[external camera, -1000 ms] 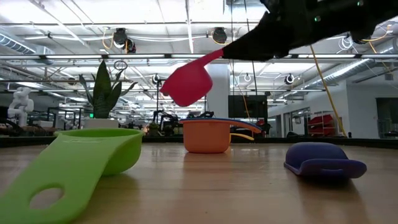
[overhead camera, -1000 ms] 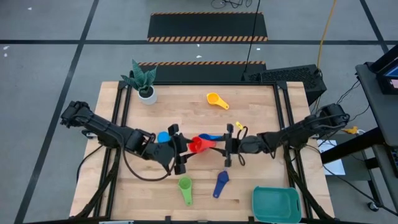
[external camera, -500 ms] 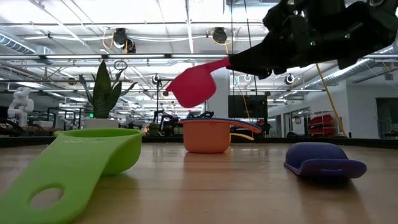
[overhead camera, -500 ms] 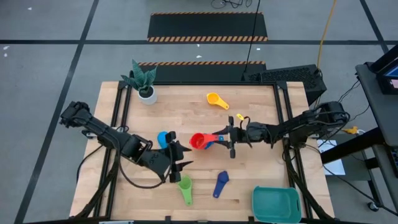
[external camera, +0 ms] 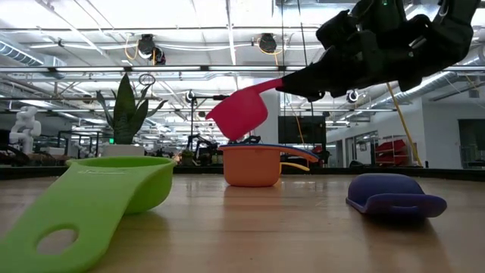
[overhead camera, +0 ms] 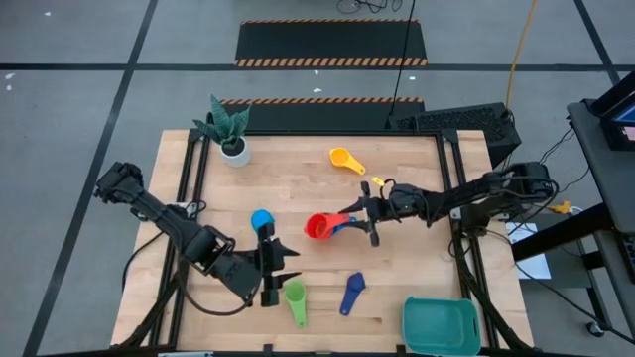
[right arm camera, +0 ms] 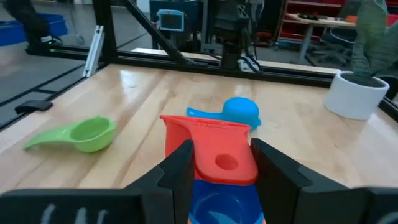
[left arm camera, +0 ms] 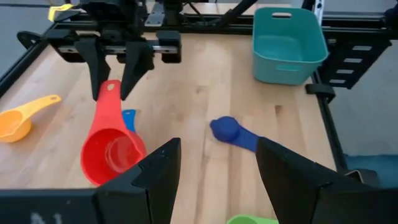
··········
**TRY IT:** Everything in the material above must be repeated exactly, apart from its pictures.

**FINAL ANSWER:**
[external camera, -1000 ms] 
[overhead camera, -1000 ms] 
[external camera, -500 ms] 
[overhead camera, -500 ms] 
[external camera, +0 ms] 
[overhead camera, +0 ms] 
[right arm camera, +0 ms] 
[left arm camera, +0 ms] 

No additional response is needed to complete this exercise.